Existing methods, such as concept bottleneck models (CBMs), have been successful in providing concept-based interpretations for black-box deep learning models. They typically work by predicting concepts given the input and then predicting the final class label given the predicted concepts. However, (1) they often fail to capture the high-order, nonlinear interaction between concepts, e.g., correcting a predicted concept (e.g., "yellow breast") does not help correct highly correlated concepts (e.g., "yellow belly"), leading to suboptimal final accuracy; (2) they cannot naturally quantify the complex conditional dependencies between different concepts and class labels (e.g., for an image with the class label "Kentucky Warbler" and a concept "black bill", what is the probability that the model correctly predicts another concept "black crown"), therefore failing to provide deeper insight into how a black-box model works. In response to these limitations, we propose Energy-based Concept Bottleneck Models (ECBMs). Our ECBMs use a set of neural networks to define the joint energy of candidate (input, concept, class) tuples.
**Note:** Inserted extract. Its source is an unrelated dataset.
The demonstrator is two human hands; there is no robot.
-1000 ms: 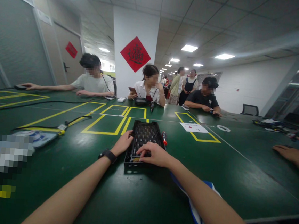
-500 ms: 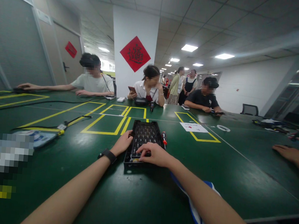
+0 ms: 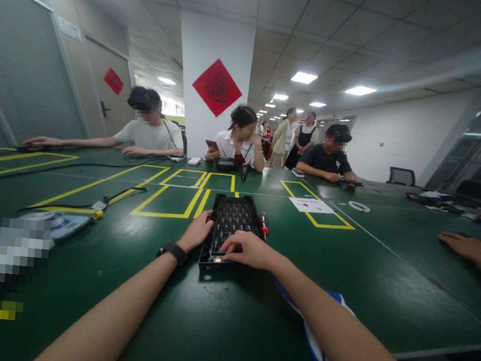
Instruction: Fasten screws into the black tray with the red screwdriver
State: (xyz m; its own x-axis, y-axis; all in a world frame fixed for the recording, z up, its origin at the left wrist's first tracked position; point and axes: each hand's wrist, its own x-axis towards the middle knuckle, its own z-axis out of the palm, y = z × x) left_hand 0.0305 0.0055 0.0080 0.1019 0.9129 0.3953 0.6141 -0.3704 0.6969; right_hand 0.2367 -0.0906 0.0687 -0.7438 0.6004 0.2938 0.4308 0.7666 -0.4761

With such a unified interface, prediction, concept correction, and conditional dependency quantification are then represented as conditional probabilities, which are generated by composing different energy functions. Our ECBMs address both limitations of existing CBMs, providing higher accuracy and richer concept interpretations. Empirical results show that our approach outperforms the state-of-the-art on real-world datasets.

翻译：现有方法，如概念瓶颈模型（CBMs），已成功为黑盒深度学习模型提供基于概念的解释。它们通常通过给定输入预测概念，然后基于预测的概念预测最终类别标签。然而，（1）这些方法往往无法捕捉概念间的高阶非线性交互，例如纠正一个预测概念（如“黄色胸脯”）无助于纠正高度相关的概念（如“黄色腹部”），导致最终准确率欠佳；（2）它们无法自然量化不同概念与类别标签之间的复杂条件依赖关系（例如，对于类别标签为“肯塔基莺”且概念为“黑色喙”的图像，模型正确预测另一概念“黑色冠羽”的概率是多少），因此未能提供关于黑盒模型工作原理的更深入洞见。针对这些局限性，我们提出基于能量的概念瓶颈模型（ECBMs）。我们的ECBMs使用一组神经网络来定义候选（输入、概念、类别）元组的联合能量。通过这种统一接口，预测、概念校正和条件依赖量化被表示为条件概率，这些概率通过组合不同的能量函数生成。我们的ECBMs解决了现有CBMs的两大局限，提供了更高的准确率和更丰富的概念解释。实证结果表明，我们的方法在真实世界数据集上优于现有最优技术。